Entidades ligadas às pessoas com deficiência veem a medida como um retrocesso. Para elas, a compra de um carro adaptado não é luxo, mas necessidade. Muitas vezes, o veículo precisa ser renovado por questões de acessibilidade, adaptação de equipamentos e até segurança do usuário.
“Não se trata apenas de comprar um carro barato, mas de garantir a mobilidade de quem depende de adaptações caras e específicas. Limitar a isenção a apenas uma vez é excluir milhares de pessoas”, afirmou em nota a Federação Brasileira das Associações de Pessoas com Deficiência.
O que pode acontecer em 2026
A discussão está nos corredores do Congresso, mas enfrenta forte resistência.

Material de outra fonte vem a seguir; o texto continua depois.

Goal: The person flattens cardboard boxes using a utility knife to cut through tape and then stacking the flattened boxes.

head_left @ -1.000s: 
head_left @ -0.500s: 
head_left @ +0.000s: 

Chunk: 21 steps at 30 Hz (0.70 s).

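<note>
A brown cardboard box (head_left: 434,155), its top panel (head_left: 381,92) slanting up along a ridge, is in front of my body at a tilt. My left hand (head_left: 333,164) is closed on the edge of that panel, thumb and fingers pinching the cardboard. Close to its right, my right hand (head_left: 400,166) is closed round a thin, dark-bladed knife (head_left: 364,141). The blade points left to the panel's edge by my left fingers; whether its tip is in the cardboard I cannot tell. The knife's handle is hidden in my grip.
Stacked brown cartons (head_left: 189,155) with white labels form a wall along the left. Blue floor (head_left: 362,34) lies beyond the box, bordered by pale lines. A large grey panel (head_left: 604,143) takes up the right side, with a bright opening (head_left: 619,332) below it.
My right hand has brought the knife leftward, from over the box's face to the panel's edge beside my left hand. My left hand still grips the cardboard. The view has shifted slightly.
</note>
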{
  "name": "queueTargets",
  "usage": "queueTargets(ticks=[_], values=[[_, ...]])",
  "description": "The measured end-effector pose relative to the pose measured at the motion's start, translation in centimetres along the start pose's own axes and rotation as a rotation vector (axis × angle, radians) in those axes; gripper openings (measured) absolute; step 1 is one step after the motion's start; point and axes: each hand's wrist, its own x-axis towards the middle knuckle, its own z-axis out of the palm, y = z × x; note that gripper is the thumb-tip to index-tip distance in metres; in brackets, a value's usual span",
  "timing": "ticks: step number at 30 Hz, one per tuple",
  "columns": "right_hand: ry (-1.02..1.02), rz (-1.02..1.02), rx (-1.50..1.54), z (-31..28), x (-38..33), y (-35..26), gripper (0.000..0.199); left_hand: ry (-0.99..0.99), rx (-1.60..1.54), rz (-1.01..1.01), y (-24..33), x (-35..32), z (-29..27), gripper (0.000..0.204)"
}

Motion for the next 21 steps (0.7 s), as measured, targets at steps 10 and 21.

Parlamentares da chamada “bancada automotiva” prometem trabalhar contra a proposta, alegando que ela pode gerar uma crise de vendas no setor e desemprego em concessionárias. Já a equipe econômica argumenta que é impossível manter um programa tão caro sem revisões.
Se for adiante, 2026 pode marcar um divisor de águas: de um lado, o alívio das contas públicas; do outro, o fim de um ciclo de renovação de frota que ajudou a sustentar o mercado automotivo por anos. A disputa promete ser intensa, e o consumidor — especialmente o público PCD — pode acabar no centro dessa batalha.
No fim, a pergunta que paira é simples: a política de isenção para carros PCD vai continuar sendo um pilar da indústria ou será desmontada em nome do ajuste fiscal? A resposta pode definir não apenas o futuro de milhares de motoristas com deficiência, mas também o destino de uma fatia significativa da indústria automotiva brasileira.